▸ **What the task requires**: Leaving out each picture, transcribe the lines of the listing below exactly from the first through the line that contains "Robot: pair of".

▸ **Data excerpt**:
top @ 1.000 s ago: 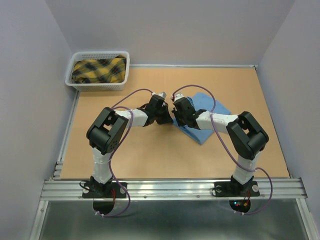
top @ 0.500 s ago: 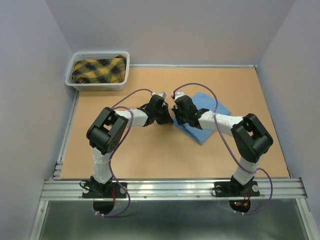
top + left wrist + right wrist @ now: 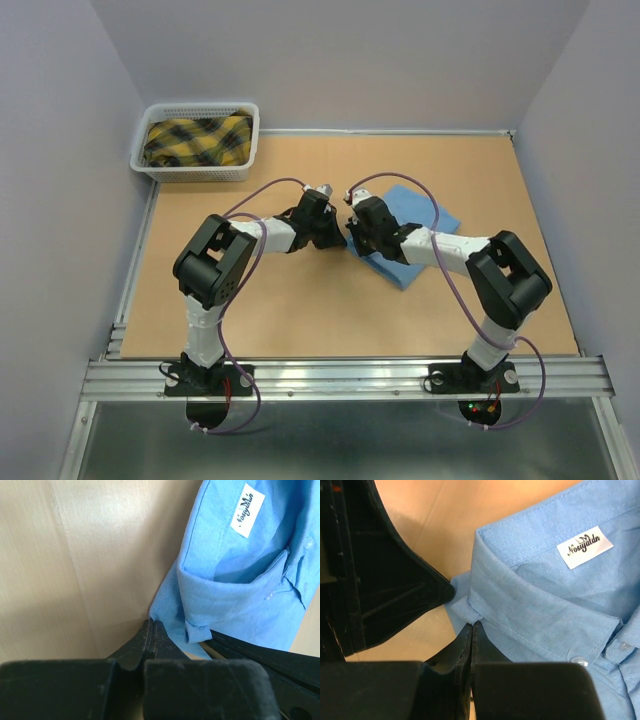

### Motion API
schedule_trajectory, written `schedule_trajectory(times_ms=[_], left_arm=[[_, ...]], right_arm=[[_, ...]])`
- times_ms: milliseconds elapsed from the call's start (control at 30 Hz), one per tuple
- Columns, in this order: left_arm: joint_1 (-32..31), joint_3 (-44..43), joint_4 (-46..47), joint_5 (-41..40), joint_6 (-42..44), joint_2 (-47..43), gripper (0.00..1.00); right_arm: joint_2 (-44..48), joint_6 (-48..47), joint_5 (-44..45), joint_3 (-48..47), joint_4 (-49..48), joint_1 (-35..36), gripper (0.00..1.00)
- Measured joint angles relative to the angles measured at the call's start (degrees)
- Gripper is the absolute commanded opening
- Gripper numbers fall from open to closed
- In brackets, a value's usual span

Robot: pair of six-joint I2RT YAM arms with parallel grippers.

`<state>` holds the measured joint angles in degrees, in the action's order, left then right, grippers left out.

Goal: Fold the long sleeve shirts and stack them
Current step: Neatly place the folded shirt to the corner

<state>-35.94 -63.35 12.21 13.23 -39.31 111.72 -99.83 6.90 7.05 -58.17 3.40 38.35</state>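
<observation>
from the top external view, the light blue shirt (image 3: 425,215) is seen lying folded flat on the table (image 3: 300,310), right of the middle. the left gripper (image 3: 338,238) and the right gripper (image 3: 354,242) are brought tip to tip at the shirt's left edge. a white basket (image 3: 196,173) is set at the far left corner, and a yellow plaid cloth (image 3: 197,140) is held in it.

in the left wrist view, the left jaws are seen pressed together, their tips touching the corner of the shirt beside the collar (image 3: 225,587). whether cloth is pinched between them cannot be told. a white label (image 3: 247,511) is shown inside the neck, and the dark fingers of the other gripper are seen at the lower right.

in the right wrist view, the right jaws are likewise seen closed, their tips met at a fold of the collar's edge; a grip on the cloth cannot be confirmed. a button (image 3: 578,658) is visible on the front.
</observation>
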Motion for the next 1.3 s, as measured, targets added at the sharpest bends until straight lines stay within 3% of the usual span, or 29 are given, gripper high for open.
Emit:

▸ **Exercise answer**:
top @ 1.000 s ago: 
top @ 0.500 s ago: 
top + left wrist + right wrist @ now: 

### Motion API
schedule_trajectory, written `schedule_trajectory(times_ms=[_], left_arm=[[_, ...]], right_arm=[[_, ...]])`
- times_ms: milliseconds elapsed from the call's start (control at 30 Hz), one per tuple
- Columns, in this order: left_arm: joint_1 (-32..31), joint_3 (-44..43), joint_4 (-46..47), joint_5 (-41..40), joint_6 (-42..44), joint_2 (-47..43), gripper (0.00..1.00); right_arm: joint_2 (-44..48), joint_6 (-48..47), joint_5 (-44..45), joint_3 (-48..47), joint_4 (-49..48), joint_1 (-35..36), gripper (0.00..1.00)
- Measured joint angles relative to the angles measured at the call's start (degrees)
- Gripper is the absolute commanded opening
- Gripper numbers fall from open to closed
- In brackets, a value's usual span

Robot: pair of six-joint I2RT YAM arms with parallel grippers.

With this, the exercise is complete.